--- Information supplied ---
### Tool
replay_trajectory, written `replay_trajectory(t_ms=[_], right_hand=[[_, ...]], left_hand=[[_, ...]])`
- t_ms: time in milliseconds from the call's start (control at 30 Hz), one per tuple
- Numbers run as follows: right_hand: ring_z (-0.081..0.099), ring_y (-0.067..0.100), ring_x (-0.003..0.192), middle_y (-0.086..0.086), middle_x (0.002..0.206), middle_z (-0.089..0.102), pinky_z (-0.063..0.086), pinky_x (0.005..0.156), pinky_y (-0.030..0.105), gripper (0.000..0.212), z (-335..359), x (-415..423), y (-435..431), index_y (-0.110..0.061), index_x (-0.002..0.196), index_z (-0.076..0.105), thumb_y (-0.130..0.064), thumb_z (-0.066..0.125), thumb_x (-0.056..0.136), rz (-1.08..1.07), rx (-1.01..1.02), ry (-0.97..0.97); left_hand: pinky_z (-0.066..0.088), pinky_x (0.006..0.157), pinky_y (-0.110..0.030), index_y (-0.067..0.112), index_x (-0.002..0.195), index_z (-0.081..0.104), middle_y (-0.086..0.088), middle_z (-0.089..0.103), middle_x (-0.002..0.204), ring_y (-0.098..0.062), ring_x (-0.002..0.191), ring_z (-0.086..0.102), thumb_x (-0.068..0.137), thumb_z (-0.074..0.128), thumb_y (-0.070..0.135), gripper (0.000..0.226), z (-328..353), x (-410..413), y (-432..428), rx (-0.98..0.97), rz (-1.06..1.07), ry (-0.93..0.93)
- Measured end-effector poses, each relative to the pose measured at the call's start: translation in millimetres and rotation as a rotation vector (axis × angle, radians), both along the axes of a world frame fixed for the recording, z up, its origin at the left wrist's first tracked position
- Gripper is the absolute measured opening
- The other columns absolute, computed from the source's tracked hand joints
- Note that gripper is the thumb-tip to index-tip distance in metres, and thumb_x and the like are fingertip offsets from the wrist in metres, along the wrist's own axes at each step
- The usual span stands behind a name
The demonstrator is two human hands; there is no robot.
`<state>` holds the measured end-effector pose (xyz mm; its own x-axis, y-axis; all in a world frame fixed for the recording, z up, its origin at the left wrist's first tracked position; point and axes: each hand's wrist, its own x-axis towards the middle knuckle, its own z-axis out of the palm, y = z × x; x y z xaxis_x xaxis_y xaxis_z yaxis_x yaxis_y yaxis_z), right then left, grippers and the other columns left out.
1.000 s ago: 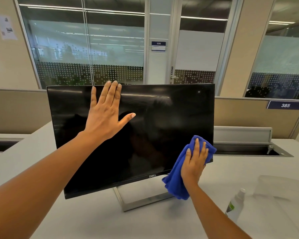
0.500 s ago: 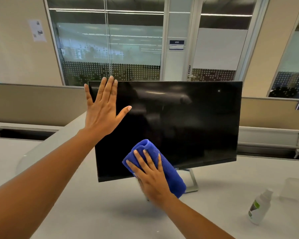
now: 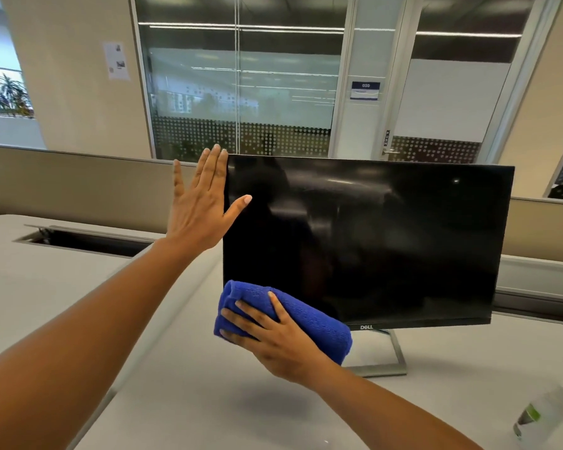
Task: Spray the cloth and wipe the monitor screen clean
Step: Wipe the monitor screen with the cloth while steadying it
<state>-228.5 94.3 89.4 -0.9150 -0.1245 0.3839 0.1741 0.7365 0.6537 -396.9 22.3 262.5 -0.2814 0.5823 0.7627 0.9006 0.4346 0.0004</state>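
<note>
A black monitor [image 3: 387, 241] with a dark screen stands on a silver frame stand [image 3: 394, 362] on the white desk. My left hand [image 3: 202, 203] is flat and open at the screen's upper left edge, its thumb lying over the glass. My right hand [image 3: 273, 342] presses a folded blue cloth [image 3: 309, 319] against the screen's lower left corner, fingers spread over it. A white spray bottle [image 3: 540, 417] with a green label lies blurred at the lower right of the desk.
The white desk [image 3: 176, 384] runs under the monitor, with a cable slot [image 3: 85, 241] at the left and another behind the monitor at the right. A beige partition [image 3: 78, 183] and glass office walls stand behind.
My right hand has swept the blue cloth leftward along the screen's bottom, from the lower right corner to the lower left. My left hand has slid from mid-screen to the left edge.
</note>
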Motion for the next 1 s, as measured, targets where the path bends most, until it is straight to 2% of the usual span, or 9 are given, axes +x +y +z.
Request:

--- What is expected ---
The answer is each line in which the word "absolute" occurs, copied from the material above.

--- Solved exercise ---
- Gripper is the absolute measured opening
- The other columns absolute, computed from the source's tracked hand joints

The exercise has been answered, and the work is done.